Beginning with the first line of the material, set down each line exactly as written, up to and including the line with "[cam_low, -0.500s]".
--- RECORDED DATA Enclosed Below ---
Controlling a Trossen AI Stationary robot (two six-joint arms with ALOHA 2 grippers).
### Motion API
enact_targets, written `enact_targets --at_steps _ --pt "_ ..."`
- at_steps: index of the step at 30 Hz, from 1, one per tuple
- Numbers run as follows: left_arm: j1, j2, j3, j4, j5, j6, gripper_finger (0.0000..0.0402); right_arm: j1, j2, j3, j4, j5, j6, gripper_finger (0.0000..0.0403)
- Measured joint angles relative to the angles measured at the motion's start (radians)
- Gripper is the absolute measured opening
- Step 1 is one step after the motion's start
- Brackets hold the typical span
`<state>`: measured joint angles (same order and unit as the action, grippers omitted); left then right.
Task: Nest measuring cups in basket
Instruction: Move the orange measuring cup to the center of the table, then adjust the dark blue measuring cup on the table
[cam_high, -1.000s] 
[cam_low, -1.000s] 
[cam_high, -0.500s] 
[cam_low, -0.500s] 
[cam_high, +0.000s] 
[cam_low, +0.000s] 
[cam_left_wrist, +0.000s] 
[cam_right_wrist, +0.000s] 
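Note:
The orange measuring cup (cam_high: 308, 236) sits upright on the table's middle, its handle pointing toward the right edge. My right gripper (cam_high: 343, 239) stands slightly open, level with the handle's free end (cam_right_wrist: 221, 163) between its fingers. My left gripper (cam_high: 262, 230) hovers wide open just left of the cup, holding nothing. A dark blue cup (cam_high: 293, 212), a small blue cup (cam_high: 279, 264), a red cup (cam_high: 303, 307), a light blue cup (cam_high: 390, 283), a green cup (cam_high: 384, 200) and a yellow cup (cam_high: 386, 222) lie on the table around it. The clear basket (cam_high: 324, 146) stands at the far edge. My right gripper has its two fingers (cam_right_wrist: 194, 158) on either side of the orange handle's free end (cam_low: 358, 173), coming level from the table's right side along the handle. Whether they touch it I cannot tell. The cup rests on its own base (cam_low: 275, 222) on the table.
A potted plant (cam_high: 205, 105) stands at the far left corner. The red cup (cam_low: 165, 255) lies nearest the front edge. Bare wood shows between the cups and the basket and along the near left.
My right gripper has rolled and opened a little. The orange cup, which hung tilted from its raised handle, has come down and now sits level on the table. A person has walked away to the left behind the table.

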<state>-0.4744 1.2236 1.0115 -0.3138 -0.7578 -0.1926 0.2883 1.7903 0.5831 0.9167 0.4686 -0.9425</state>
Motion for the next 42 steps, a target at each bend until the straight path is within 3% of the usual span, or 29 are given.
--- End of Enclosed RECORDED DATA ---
- _YOUR RESPONSE_
Controlling a Trossen AI Stationary robot (two six-joint arms with ALOHA 2 grippers).
### Motion API
enact_targets, written `enact_targets --at_steps _ --pt "_ ..."`
- at_steps: index of the step at 30 Hz, from 1, one per tuple
- Numbers run as follows: left_arm: j1, j2, j3, j4, j5, j6, gripper_finger (0.0000..0.0402); right_arm: j1, j2, j3, j4, j5, j6, gripper_finger (0.0000..0.0403)
- Measured joint angles relative to the angles measured at the motion's start (radians)
- Gripper is the absolute measured opening
- Step 1 is one step after the motion's start
- Brackets hold the typical span
`<state>`: measured joint angles (same order and unit as the action, grippers omitted); left then right.
Task: Nest measuring cups in basket
Instruction: Move the orange measuring cup to the center of the table, then adjust the dark blue measuring cup on the table
[cam_high, -1.000s] 
[cam_low, -1.000s] 
[cam_high, -0.500s] 
[cam_low, -0.500s] 

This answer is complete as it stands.